Isn't that the same thing? It doesn't matter if you raise prices on demand or lower them, the outcome is the same - different pricing at different times.

This is all a misunderstanding! The high price IS the regular price. We lower the prices at certain times to benefit our customers, who we love so very much. This is totally not surge pricing!

"Well, you see, 'surge pricing' means raising prices during the most high-traffic times. Here at Kroger, we pride ourselves in raising prices slightly before and after the peak times, and that's technically not surge pricing! It's just dynamic pricing with surge characteristics."

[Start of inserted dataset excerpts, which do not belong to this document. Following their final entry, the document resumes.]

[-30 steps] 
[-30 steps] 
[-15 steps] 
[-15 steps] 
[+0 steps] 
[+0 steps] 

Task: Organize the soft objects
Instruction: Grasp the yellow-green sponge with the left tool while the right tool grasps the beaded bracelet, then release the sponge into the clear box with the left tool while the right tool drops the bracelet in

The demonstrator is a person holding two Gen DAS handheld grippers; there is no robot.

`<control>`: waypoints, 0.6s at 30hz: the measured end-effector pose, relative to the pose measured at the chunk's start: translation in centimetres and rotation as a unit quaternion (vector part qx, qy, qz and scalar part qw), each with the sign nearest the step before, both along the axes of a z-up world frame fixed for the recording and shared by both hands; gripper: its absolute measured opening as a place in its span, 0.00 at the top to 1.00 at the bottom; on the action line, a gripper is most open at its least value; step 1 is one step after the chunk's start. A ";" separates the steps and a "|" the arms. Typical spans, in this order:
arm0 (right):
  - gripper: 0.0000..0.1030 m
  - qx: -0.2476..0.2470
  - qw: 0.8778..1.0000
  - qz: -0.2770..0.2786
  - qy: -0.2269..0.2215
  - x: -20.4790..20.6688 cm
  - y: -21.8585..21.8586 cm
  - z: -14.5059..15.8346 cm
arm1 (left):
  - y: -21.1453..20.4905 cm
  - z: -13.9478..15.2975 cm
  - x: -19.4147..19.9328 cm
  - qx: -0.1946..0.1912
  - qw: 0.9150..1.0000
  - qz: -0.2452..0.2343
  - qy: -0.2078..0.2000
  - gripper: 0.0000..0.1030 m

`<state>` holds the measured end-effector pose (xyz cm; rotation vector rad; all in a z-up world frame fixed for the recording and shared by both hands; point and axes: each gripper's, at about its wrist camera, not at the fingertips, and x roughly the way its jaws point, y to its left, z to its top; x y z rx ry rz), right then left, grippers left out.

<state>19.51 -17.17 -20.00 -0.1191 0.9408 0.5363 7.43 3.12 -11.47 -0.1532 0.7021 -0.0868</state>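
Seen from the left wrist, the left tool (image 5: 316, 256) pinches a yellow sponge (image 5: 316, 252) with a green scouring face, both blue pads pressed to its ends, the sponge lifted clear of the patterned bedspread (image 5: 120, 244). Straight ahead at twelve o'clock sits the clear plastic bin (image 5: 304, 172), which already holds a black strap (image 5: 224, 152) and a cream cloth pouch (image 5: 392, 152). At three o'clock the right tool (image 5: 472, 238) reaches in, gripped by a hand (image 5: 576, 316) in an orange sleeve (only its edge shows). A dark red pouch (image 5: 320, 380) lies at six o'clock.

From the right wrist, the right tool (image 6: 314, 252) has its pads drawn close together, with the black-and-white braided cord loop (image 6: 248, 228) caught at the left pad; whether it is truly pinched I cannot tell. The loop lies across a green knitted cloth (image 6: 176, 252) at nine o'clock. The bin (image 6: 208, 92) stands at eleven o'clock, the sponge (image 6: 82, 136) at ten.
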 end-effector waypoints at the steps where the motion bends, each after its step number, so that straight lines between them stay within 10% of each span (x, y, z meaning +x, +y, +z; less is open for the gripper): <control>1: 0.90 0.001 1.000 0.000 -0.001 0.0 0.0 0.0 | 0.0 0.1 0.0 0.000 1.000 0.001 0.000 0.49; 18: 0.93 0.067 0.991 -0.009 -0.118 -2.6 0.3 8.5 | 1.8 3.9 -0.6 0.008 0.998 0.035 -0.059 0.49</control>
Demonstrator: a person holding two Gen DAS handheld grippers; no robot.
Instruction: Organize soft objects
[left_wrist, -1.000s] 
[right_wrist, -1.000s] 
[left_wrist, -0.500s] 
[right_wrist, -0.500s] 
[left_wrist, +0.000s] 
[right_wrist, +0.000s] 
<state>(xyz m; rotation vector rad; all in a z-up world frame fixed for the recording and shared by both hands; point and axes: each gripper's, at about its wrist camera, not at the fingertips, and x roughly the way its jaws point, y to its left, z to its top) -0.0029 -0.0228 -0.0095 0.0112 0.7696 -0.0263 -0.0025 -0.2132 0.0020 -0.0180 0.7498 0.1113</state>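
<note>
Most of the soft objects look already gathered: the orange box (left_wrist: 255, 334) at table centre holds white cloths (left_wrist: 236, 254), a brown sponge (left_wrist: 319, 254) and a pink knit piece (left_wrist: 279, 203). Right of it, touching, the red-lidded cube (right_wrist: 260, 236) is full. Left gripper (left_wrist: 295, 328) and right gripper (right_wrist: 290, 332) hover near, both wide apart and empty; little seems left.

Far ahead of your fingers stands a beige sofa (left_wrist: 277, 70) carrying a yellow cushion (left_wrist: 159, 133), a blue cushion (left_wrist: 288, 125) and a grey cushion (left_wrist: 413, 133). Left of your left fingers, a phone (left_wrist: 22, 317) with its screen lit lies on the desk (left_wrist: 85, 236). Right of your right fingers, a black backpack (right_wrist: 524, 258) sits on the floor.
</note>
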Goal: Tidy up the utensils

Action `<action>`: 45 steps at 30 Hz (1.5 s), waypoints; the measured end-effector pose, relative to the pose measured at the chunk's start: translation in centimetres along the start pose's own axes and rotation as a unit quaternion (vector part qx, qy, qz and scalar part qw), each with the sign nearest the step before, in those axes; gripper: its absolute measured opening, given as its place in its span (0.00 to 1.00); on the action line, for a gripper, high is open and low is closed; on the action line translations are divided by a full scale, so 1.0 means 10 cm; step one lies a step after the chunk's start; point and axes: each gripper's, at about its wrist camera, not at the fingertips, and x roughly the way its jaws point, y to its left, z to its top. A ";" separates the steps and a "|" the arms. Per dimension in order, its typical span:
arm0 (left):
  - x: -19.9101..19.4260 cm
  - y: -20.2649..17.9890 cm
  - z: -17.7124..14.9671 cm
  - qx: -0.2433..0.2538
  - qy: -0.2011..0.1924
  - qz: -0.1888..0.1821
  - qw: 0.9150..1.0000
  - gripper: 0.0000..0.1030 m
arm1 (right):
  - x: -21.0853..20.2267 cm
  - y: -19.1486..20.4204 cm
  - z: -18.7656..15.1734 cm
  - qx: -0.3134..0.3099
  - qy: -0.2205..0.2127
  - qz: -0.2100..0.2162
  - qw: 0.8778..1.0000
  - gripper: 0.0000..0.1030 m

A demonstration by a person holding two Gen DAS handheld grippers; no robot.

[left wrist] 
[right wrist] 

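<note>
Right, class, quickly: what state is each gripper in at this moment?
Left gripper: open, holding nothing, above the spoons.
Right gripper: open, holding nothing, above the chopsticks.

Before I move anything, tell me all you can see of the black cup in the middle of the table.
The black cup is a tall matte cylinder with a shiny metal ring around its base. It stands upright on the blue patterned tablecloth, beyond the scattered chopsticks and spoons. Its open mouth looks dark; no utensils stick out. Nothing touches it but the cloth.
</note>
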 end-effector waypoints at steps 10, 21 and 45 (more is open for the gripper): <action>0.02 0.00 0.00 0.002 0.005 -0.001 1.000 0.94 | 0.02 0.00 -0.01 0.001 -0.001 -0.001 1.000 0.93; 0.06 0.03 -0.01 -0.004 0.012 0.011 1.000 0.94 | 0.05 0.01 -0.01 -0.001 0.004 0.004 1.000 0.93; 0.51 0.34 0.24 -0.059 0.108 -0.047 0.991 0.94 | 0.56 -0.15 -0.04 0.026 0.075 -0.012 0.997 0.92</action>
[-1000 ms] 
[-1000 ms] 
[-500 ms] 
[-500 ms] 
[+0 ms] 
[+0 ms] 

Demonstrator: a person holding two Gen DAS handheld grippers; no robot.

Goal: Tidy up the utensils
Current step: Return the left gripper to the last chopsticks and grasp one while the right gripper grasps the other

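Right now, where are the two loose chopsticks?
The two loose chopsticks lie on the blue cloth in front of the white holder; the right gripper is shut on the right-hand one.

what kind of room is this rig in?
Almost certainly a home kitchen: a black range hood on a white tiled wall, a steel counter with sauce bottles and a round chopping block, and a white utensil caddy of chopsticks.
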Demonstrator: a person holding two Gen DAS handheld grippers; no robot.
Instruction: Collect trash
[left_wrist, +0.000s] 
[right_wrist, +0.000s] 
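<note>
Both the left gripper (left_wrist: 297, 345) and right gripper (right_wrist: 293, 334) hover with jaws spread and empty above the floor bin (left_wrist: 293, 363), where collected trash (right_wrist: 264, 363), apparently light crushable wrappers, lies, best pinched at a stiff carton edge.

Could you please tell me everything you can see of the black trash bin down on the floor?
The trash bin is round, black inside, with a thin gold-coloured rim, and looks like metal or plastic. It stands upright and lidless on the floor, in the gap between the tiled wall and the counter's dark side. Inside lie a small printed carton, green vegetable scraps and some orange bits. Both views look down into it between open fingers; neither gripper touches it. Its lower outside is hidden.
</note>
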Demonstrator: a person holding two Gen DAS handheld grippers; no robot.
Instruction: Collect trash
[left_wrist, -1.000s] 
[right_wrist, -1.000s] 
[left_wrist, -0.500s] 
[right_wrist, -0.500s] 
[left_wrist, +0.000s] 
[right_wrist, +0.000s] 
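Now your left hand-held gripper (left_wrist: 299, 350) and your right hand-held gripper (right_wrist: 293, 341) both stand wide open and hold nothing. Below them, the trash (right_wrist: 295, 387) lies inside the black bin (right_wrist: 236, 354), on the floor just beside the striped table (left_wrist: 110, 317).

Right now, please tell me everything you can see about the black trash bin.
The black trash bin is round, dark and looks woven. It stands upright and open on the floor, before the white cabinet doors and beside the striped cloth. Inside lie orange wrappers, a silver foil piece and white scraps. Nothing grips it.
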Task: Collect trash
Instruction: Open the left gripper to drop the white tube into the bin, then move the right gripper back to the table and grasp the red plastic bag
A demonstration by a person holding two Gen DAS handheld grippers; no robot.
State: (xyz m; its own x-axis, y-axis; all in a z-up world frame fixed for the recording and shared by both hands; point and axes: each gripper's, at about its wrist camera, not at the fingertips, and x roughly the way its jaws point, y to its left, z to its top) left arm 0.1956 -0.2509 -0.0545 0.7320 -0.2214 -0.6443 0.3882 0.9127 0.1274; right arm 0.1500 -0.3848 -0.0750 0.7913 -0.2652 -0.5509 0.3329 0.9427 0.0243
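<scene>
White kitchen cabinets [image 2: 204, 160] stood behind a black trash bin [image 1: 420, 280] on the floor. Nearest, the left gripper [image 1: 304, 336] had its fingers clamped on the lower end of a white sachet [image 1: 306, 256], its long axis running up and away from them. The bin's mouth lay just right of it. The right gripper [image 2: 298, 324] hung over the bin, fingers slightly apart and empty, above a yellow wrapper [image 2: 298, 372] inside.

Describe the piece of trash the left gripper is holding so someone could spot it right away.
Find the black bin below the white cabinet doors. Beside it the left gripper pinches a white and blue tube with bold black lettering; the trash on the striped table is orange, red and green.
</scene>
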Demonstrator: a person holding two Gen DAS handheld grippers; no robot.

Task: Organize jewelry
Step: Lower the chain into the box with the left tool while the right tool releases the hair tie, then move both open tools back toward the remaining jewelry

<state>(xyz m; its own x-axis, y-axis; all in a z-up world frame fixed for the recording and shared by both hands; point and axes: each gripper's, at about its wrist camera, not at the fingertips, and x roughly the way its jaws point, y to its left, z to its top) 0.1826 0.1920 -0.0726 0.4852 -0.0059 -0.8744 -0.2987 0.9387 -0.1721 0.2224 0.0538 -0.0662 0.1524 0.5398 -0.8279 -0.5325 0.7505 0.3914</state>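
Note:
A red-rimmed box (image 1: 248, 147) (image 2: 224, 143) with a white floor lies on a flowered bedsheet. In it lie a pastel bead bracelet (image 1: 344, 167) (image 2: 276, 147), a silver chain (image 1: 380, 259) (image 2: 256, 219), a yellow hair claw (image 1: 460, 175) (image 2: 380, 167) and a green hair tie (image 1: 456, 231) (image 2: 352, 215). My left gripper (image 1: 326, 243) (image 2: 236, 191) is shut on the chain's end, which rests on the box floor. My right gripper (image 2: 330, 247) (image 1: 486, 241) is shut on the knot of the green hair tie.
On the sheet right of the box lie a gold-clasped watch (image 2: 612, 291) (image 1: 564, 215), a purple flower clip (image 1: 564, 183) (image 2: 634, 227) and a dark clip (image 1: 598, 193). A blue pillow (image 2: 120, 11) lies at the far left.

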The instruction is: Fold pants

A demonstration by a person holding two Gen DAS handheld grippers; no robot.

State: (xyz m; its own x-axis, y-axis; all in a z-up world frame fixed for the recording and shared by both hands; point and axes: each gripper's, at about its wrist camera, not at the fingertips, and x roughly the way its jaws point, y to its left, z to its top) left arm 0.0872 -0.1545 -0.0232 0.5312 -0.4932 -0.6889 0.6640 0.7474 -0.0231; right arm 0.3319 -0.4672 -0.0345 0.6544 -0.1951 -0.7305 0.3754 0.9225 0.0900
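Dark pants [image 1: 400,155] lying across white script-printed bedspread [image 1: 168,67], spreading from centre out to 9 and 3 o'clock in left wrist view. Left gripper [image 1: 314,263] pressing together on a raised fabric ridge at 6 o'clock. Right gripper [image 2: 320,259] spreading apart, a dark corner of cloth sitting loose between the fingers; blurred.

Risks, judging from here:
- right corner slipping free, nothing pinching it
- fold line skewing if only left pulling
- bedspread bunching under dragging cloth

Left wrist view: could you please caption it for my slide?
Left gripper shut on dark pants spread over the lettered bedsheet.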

"Alright you chucklefuckers. Here's the new law. You are required to have paper tags, the only discount you can offer is paper coupons sent through the mail to everyone in an area, and you're never allowed to alter your prices more than once per week."

Yeah see it's not surge pricing! We actually lower prices whentheresnobodyintheaisle so that the discounts are passed on to you! Also we list the lowered price in the ads and apps so when you come in you can be surprised by power of our tech! and the updated price

"No, no, it's totally different to lower prices when fixed income people are shopping and at all other times leave them the same, our lawyers were very certain of that."

We need a law in the US banning the use of computer assistance for identifying humans. Hands down. It's not accurate, and it only emboldens people controlling resources.

I donr think you underatand who rules the US...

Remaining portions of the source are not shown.